Last month Pollan wrote an article in the New York Times Magazine which was an open letter to the next president called "The Farmer In Chief" where he laid out what is wrong with our food system and what needs to changed. The article has too many important points to lay out here so please read it.  However, I will highlight one. Pollan concludes his piece with saying that the White House needs to set an example for the rest of the world. I am a firm believer in setting an example for others whether they be our children, our friends or for the next president -- the country.  

Pollan recommends that the next President needs to create a new post -- White House farmer -- who would be in charge of five acres of the White House lawn that would be turned into an organic fruit and vegetable garden. This may sound silly but as Pollan points out back in 1943 Eleanor Roosevelt started the Victory Garden movement, vegetable and fruit gardens planted to ease the burden on the food system during World War II. According to Pollan, by the end of the war more than 20 million home gardens were supplying 40 percent of the produce American's consumed. Victory Gardens today can help reduce our dependence on fossil-fuels and help address the problems of climate change.  

Well Pollan is not the only one who thought of using the White House as a national organic garden  -- two groups Eat the View and The Who Farm are petitioning the next president to plant an organic garden on the White House lawn.  

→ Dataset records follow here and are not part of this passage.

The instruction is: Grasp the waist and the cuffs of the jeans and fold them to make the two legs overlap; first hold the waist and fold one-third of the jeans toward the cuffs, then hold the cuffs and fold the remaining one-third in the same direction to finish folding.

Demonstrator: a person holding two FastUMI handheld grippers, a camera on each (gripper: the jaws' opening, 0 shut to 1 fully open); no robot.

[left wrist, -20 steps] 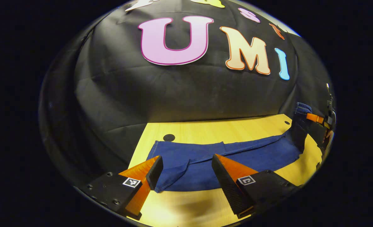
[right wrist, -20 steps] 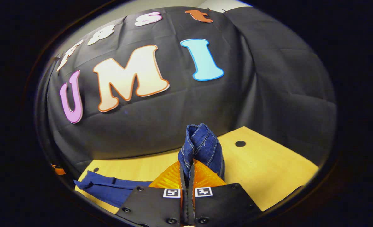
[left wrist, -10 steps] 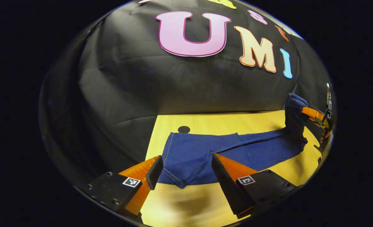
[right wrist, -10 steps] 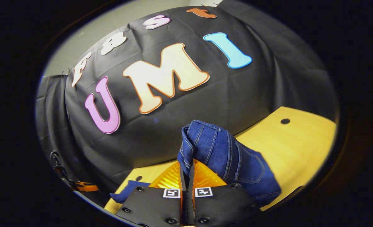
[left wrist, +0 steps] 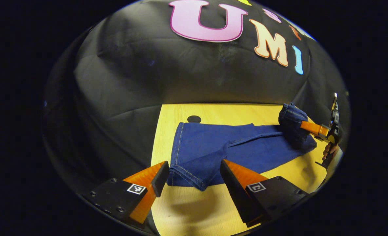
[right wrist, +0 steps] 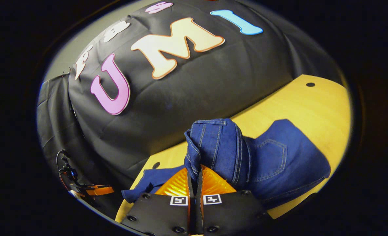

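Observation:
Dark blue jeans [left wrist: 233, 147] lie lengthwise on the wooden table [left wrist: 246, 109]. Their cuffs [left wrist: 187, 175] rest between the fingers of my left gripper [left wrist: 194, 170], which stands open just above them without touching. At the far right of the left gripper view, my right gripper [left wrist: 307, 127] holds the bunched waist [left wrist: 290, 119] lifted off the table. In the right gripper view, my right gripper [right wrist: 194, 172] is shut on the waistband [right wrist: 210, 144]. The seat with a back pocket [right wrist: 279, 157] hangs to the right of it. The left gripper [right wrist: 93, 190] shows at the far left.
The table [right wrist: 312, 108] has a small dark hole [left wrist: 194, 118] near the cuffs and another hole [right wrist: 310, 84] at its far corner. Black cloth walls stand close behind the table. A hand [left wrist: 330, 150] holds the right gripper near the table's edge.
The right gripper has swung the waist over, so more of the seat and pocket shows. The left gripper has tipped down closer over the cuffs, still open.

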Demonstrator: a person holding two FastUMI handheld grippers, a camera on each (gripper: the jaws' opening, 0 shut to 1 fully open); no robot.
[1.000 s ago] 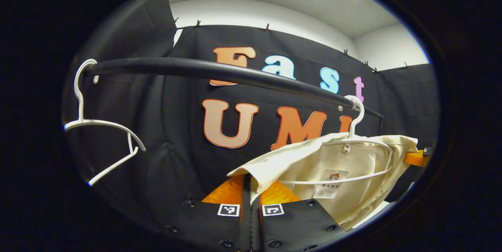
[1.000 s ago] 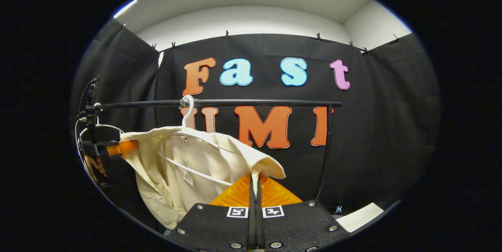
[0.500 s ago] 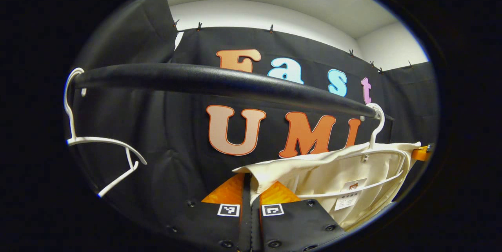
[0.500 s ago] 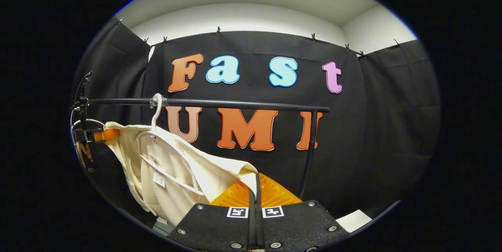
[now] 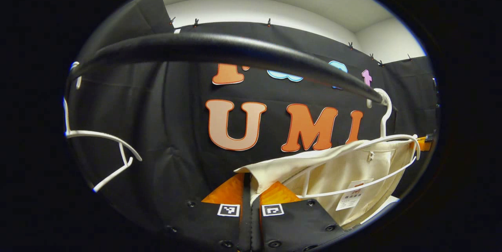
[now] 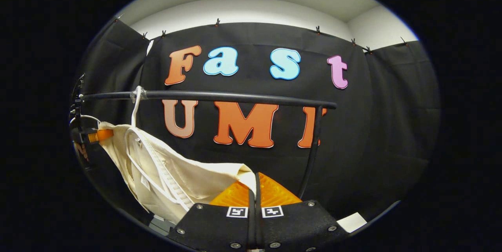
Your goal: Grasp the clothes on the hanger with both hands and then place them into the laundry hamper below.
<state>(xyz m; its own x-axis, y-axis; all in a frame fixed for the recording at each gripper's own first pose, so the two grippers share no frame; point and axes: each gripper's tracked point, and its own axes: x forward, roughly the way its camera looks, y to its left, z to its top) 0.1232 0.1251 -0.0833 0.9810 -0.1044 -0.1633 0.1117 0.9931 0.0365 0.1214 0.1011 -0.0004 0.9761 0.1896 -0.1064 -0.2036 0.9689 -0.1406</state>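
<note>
Step in hand: pulling the cream shirt (image 5: 345, 167) off its white hanger (image 5: 386, 142), judged from both shoulders being gripped while the hanger hook sits on the black rail (image 5: 219, 50).

Left tool (image 5: 251, 189): fingers pressed together, pinching a shoulder edge of the shirt. Right tool (image 6: 254, 189): same, pinching the other shoulder edge (image 6: 239, 171). In the right gripper view the other tool (image 6: 98, 135) shows at the shirt's far end.

Shirt location: hanging below the rail, stretched between the two tools, hanger partly inside it, collar area and tag (image 5: 351, 197) visible. A second, bare hanger (image 5: 98, 142) hangs further along the rail, well apart.

Orientation: the shirt's long axis now runs shoulder to shoulder, roughly along the rail; the body drapes downward out of sight.

Next move, my guess: spread or slide the shoulders clear of the hanger arms, then lower. Hamper isn't visible from here, so the drop has to be aimed below the rail. Risk: fabric catching on a hanger arm.
</note>
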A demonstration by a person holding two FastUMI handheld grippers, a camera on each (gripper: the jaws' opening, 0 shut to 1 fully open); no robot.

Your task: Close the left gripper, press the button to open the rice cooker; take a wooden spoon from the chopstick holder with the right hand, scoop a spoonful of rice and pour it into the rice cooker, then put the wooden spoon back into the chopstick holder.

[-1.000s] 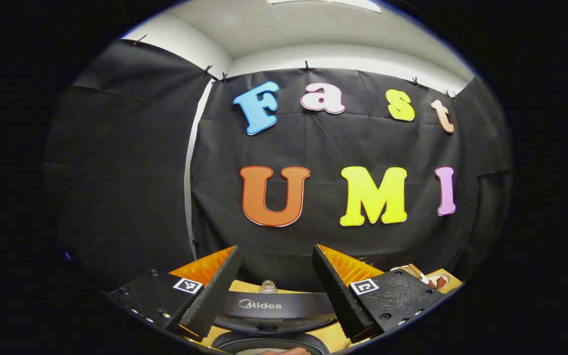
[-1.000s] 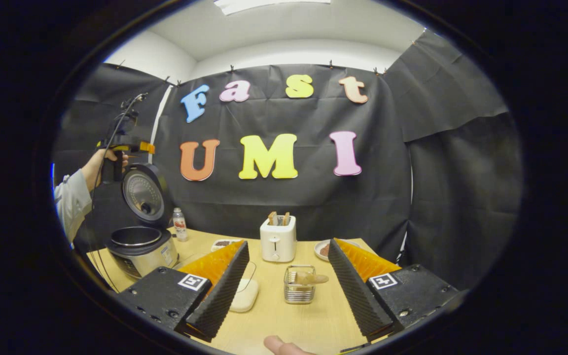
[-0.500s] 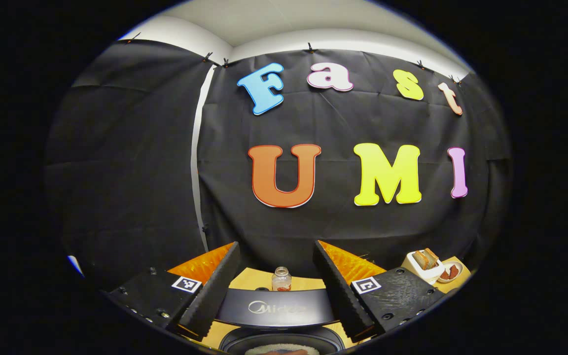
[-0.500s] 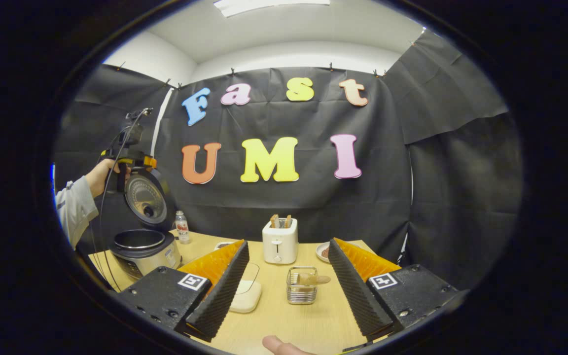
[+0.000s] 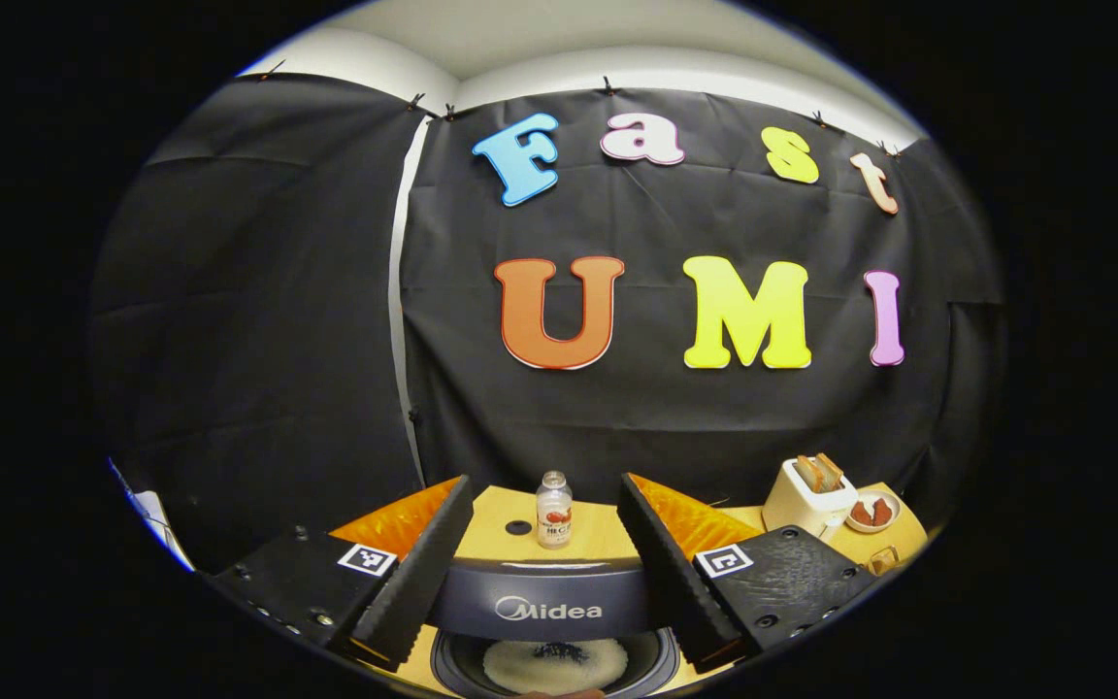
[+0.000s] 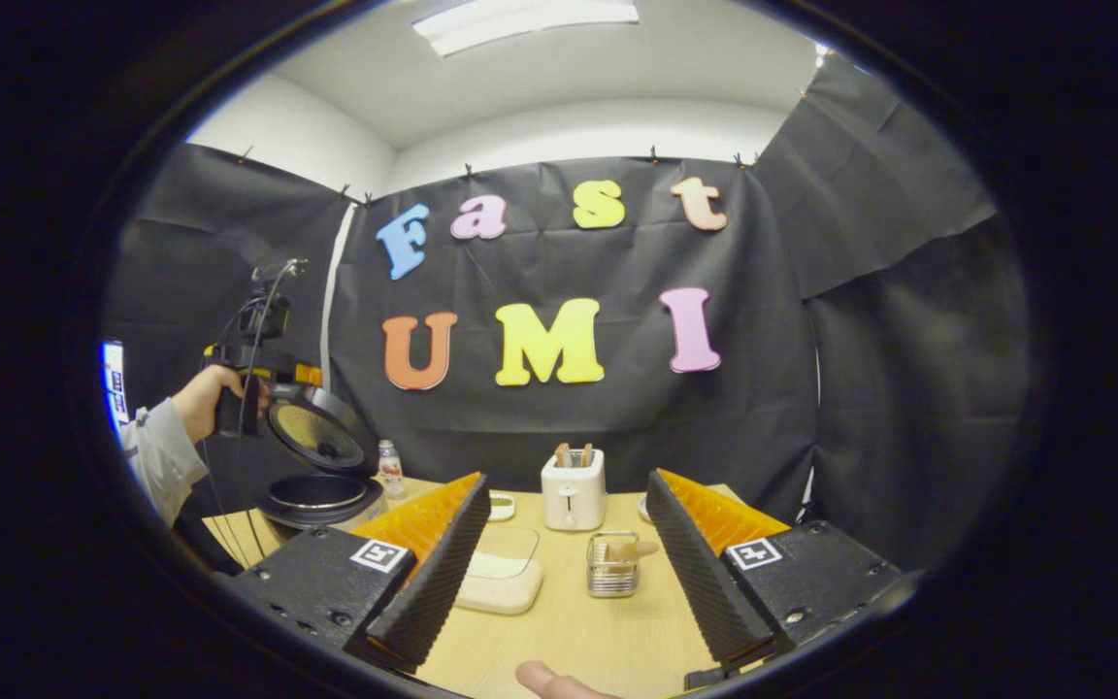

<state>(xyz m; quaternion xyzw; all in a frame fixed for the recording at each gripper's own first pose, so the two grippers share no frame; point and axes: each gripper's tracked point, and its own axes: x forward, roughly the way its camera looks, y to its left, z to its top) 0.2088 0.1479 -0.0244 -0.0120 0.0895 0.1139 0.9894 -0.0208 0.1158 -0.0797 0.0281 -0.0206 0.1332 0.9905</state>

"Eat the View" is a campaign to plant healthy, edible landscapes in high-impact, high visibility places; whether it's the "First Lawn" or the lawn in front of your child's school. "Eat the View" is coordinated by Kitchen Gardeners International, a Maine-based 501c3 nonprofit network of 10,000 gardeners from 100 countries who are inspiring and teaching more people to grow some of their own food. Roger Doiron the founder of Kitchen Gardeners International just wrote his own letter to the next president entitled "Message to the candidates: Listen to Roger the Gardner" stating the importance of this issue.

TheWhoFarm (aka The White House Organic Farm Project) is a non-partisan, petition-based initiative who is requesting that our next president oversee the planting of an organic farm on the grounds of the White House. The farm will be a model for healthy, economical and sustainable living everywhere and serve as an educational tool and economic aid, and as a means to provide food security in the Nation’s Capitol while reconnecting the Office of the Presidency to the self-sufficient agricultural roots of America's Founding Fathers. TheWhoFarm have been traveling around the country educating Americans on the importance their mission in TheWhoFarmMobile, two school buses fused together with an organic edible garden on the roof.

Instead of a President that loves jelly beans or one that runs to McDonald's to get a Big Mac or one who hates broccoli, how about a president that walks out his front door and picks his own lunch -- or a least his farmer and chef do! Please sign both petitions. You can find the The WhoFarm petition by clicking here and the Eat the View petition by clicking here.

And don't forget to vote on Tuesday.